Ancienne figure du football ivoirien et champion d’Afrique 92, l’ex-international était poursuivi dans une affaire remontant à 2021 et qui a fortement marqué l’opinion publique ivoirienne.
Toutefois, selon Me Abdoulaye Méité, qui vient de se joindre à la défense de l’accusé, la situation judiciaire du condamné présente une particularité. Selon l’avocat, contacté par nordsud.info, son client n’est pas placé sous mandat de dépôt. Toujours d’après la défense, il bénéficie de ses droits, notamment en raison de son statut de membre du Conseil économique, social, environnemental et culturel (CESEC). Bien qu’il ait été interpellé, il a été remis en liberté provisoire, en attendant l’examen de son recours devant la Cour d’appel, voire la Cour de cassation.
La défense, engagée dans une procédure d’appel depuis le 23 avril, entend ainsi contester la décision rendue en première instance.
De son côté, Maître Brahima Coulibaly, avocat et vice-président du Mouvement ivoirien des droits humains (MIDH), s’est également exprimé sur cette situation.
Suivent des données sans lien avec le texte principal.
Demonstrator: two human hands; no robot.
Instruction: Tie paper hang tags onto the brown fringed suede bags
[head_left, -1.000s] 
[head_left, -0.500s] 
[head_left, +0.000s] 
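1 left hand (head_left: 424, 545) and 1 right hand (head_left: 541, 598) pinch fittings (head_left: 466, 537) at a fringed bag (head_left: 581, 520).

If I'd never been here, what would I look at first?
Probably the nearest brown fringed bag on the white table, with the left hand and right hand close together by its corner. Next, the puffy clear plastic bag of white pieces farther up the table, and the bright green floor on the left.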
Joint par nordsud.info, il estime que si la culpabilité de l’accusé est confirmée, celui-ci devrait être placé sous mandat de dépôt. Il insiste sur le fait que la justice doit rester impartiale, sans favoritisme ni influence émotionnelle.
L’affaire devrait donc connaître un nouveau développement dans les juridictions supérieures dans les prochaines semaines.